● Goal of the exercise: Using the exact wording, repeat every line of the material.

● Supplied information:
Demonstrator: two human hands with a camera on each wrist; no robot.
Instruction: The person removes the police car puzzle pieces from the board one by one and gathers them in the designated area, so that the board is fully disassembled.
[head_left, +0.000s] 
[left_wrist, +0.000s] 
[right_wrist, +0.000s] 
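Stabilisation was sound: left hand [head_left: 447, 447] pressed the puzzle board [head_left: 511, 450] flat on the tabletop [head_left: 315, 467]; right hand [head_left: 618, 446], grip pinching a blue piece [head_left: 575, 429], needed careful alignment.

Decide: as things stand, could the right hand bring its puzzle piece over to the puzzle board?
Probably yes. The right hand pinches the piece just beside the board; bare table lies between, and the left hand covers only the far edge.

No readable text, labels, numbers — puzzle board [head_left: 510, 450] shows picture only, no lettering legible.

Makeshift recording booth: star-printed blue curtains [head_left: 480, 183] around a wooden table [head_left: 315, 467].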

● Final answer:
Demonstrator: two human hands with a camera on each wrist; no robot.
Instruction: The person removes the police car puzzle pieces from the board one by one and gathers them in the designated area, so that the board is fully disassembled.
[head_left, +0.000s] 
[left_wrist, +0.000s] 
[right_wrist, +0.000s] 
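Stabilisation was sound: left hand [head_left: 447, 447] pressed the puzzle board [head_left: 511, 450] flat on the tabletop [head_left: 315, 467]; right hand [head_left: 618, 446], grip pinching a blue piece [head_left: 575, 429], needed careful alignment.

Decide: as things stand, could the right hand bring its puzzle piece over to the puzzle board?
Probably yes. The right hand pinches the piece just beside the board; bare table lies between, and the left hand covers only the far edge.

No readable text, labels, numbers — puzzle board [head_left: 510, 450] shows picture only, no lettering legible.

Makeshift recording booth: star-printed blue curtains [head_left: 480, 183] around a wooden table [head_left: 315, 467].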

No more output is expected here.